This repository contains the solution for Project 1 of a Data Mining course. The primary objective of this project is to perform comprehensive Exploratory Data Analysis (EDA) on the classic Iris Dataset. The project covers univariate and bivariate statistical analysis, correlation analysis, and extensive data visualization to understand the characteristics and relationships within the data.
The analysis is performed on the Iris Dataset, originally introduced by Ronald Fisher in 1936.
- Source: UCI Machine Learning Repository
- Instances: 150
- Features: 4 (Sepal Length, Sepal Width, Petal Length, Petal Width)
- Classes: 3 (Iris Setosa, Iris Versicolor, Iris Virginica)
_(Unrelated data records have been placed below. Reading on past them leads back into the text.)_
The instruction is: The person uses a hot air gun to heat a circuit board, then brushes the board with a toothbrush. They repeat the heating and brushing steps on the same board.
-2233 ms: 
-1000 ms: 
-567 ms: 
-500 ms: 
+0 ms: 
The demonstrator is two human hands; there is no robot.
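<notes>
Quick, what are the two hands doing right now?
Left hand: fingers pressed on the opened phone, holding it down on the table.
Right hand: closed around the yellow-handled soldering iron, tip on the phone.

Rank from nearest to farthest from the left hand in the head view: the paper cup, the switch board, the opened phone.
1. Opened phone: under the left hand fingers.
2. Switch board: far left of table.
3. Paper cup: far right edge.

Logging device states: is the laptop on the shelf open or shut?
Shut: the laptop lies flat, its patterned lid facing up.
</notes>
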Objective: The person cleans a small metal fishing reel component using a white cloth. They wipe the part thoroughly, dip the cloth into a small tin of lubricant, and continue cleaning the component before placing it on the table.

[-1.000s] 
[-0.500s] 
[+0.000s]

This project implements the following data mining tasks:
- Univariate Summary Statistics (dist/statistics.csv): Calculates detailed statistics for sepal width grouped by species:
- Missing values, Min, Max, Mean
- Quartiles (Q1, Median, Q3), 95th Percentile
- Range, IQR, Standard Deviation (Sample & Population), MAD
- Correlation Analysis (dist/correlation.csv): Computes Pearson's correlation matrix for all numerical features and identifies minimum/maximum correlations.
- A 4x4 matrix showing Pearson correlation coefficients between:Sepal Length, Sepal Width, Petal Length, Petal Width
- Data Visualization:
- Histograms: Distribution of Petal Length and Sepal Width.
- 3D Histogram: Joint distribution of Petal Length and Sepal Width.
- Box Plots: Distribution of features per species to identify outliers.
- Scatter Plots: Pairwise relationships between all features, colored by species.
- 3D Scatter Plot: Separability analysis using Sepal Length, Sepal Width, and Petal Length.
- PDF Curves: Probability Density Function estimation for Petal Length per species.
.
├── src/
│ └── run.ipynb # Main Jupyter Notebook containing the analysis code
├── dist/
│ ├── statistics.csv # Generated univariate statistics
│ └── correlation.csv # Generated correlation matrix
├── data/ # Directory for dataset storage
├── requirements.txt # Python dependencies
├── README.md # Project documentation
- Fisher, R. A. (1936). "The use of multiple measurements in taxonomic problems". Annals of Eugenics.
- Stevens, S. S. (1946). "On the theory of scales of measurement". Science.
- UCI Machine Learning Repository: Iris Dataset